BACKGROUND OF THE INVENTION I. IntroductionThe rapid technology evolution of Si metal oxide semiconductor field effect transistor (MOSFET) is beneficial for integrated circuit (IC) design with higher device speed and cost reduction. Besides the advantages on digital performance, the scaling of CMOS technology also has largely improved the radio frequency (RF) performance of MOS devices. The most significant improvement along with CMOS technology scaling is the larger RF gain, higher cut-off frequency, and maximum oscillation frequency. This has made CMOS device technology the prime choice for RF system-on chip (SoC) application such as WCDMA, W-LAN, and ultra wide band (UWB) wireless communication. However, the low drain breakdown voltage of CMOS transistors restricts the use of CMOS for power amplifiers. This limitation for high voltage operation significantly reduces the maximum output power and efficiency for CMOS devices. Therefore, the RF SoC design, which includes the RF power amplifier, is a long time historical challenge for using the baseline CMOS logic process. In the past, LDMOS transistors were introduced to overcome the low drain break-down voltage issue at the expense of complex process and lower operation speed. However, this is opposite to the technology trend for wireless communication, where continuously increasing operation frequency is needed.
SUMMARY OF THE INVENTIONAn objective of the present invention is to overcome the low breakdown voltage issue and improve the RF power performance.
Another objective of the present invention is to provide an asymmetric-lightly-doped-drain (LDD) MOS transistor for high frequency RF power application.
Another objective of the present invention is to provide an asymmetric-LDD MOS transistor fully embedded in the conventional foundry logic process.
BRIEF DESCRIPTION OF THE INVENTIONAccording to the present invention, an asymmetric-LDD MOS device comprises:
a silicon substrate of a first conductivity type being selectively covered with a gate insulating film on a main surface thereof; a gate electrode having a first spacer and a second spacer, and at least at first portions in vicinity of bottom surfaces adjacent to the gate insulating film;
a first diffusion region having a low concentration of a second conductivity type opposite to the first conductivity type, the first diffusion region being provided in the silicon substrate to be coplanar with the main surface, and an edge of the first diffusion region being aligned with an edge of the first spacer;
a pair of second diffusion regions having a high concentration of the second conductivity type, the second diffusion regions being provided in the silicon substrate to be coplanar with the main surface, and two edges of the second diffusion regions being aligned with edges of the first spacer and the second spacer respectively, the first spacer being adjacent to the first diffusion region, the second spacer being adjacent to the silicon substrate, thereby providing a pair source.drain regions.
In accordance with one aspect of the present invention, a pocket implant region of the first conductivity type have two sides and is provided in the silicon substrate.
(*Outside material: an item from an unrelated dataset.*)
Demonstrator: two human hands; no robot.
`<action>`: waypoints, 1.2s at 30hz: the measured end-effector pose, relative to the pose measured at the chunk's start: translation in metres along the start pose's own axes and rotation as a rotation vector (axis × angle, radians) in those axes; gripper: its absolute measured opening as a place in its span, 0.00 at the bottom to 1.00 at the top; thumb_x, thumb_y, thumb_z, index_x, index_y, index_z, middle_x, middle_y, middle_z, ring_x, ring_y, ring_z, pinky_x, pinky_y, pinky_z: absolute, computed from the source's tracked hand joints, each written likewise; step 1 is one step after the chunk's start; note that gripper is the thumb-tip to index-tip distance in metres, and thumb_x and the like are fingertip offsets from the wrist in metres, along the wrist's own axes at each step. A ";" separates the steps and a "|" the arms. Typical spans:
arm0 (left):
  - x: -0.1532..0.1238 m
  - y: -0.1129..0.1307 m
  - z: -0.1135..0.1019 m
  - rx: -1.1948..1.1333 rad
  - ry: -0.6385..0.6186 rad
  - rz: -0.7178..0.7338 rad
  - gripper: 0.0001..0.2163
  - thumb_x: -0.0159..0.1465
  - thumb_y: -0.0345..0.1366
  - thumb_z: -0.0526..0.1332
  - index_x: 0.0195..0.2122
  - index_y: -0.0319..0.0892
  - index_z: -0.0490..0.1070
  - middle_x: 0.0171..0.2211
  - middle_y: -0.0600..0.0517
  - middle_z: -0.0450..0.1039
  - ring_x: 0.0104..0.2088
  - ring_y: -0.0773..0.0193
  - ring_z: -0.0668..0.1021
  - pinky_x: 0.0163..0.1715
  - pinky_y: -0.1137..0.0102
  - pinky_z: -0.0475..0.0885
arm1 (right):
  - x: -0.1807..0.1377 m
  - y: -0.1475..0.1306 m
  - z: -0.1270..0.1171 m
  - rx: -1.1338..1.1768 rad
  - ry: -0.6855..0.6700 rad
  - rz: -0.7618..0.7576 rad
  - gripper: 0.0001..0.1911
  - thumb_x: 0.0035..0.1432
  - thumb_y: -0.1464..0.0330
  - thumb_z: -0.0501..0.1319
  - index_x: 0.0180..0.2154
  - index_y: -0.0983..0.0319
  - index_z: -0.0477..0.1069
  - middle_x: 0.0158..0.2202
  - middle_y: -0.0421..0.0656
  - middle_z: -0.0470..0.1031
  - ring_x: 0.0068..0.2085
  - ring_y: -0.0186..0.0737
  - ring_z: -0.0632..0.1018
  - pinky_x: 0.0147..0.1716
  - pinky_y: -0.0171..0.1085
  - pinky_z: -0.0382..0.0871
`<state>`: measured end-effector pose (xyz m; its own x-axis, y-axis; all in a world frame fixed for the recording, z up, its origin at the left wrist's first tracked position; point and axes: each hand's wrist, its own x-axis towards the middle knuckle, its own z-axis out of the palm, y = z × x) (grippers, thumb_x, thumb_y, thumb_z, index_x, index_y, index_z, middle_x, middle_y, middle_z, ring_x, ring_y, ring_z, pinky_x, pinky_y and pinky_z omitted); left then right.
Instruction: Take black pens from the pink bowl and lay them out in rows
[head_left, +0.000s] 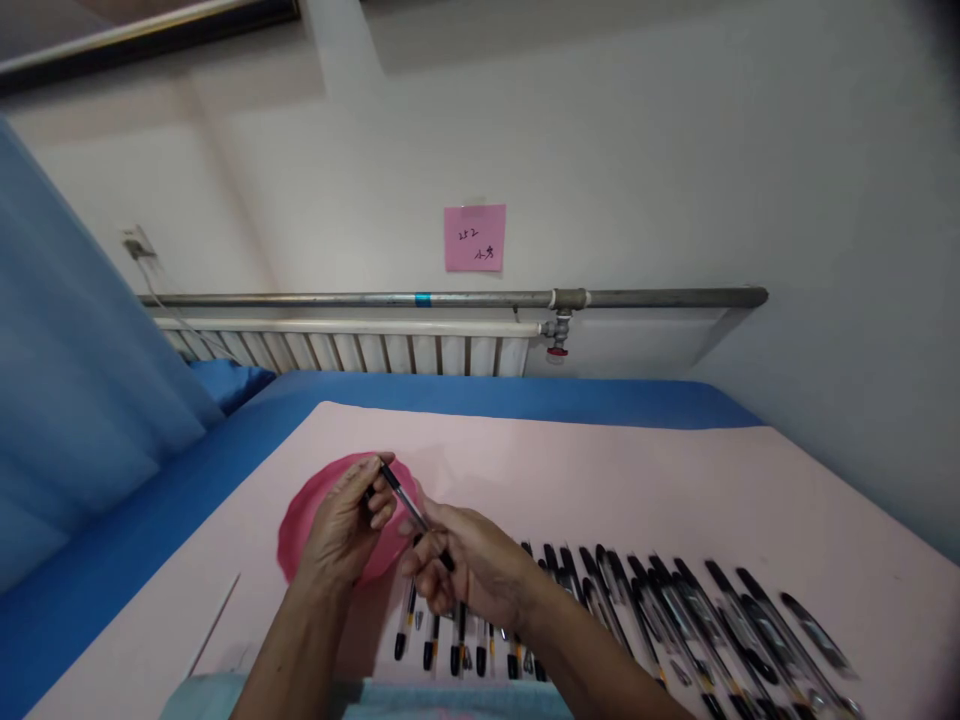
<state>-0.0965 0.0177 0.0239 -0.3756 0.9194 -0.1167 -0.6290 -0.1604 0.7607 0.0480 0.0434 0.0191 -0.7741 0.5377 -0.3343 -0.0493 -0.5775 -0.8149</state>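
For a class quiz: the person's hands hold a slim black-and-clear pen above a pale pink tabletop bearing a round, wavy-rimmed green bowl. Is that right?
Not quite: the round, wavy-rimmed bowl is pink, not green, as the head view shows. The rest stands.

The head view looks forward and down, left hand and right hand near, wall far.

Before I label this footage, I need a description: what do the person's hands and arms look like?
The left hand and right hand are ungloved, with no ring or watch that I can make out. Both forearms are bare, with no sleeve showing.
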 end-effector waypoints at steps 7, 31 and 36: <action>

A first one of the two sides is adjacent to the first one of the second diffusion regions and a second one of the two sides is adjacent to the first diffusion region.
In accordance with one aspect of the present invention, a third diffusion region has a low concentration of a first conductivity type. The third diffusion region is provided in the silicon substrate to be coplanar with the main surface. And an edge of the third diffusion region is aligned with an edge of the second spacer.
In accordance with one aspect of the present invention, the first conductivity type is P type, and the second conductivity type is N type.
In accordance with one aspect of the present invention, the first one of the second diffusion regions forms a source electrode, and the second one of the second diffusion regions forms a drain electrode.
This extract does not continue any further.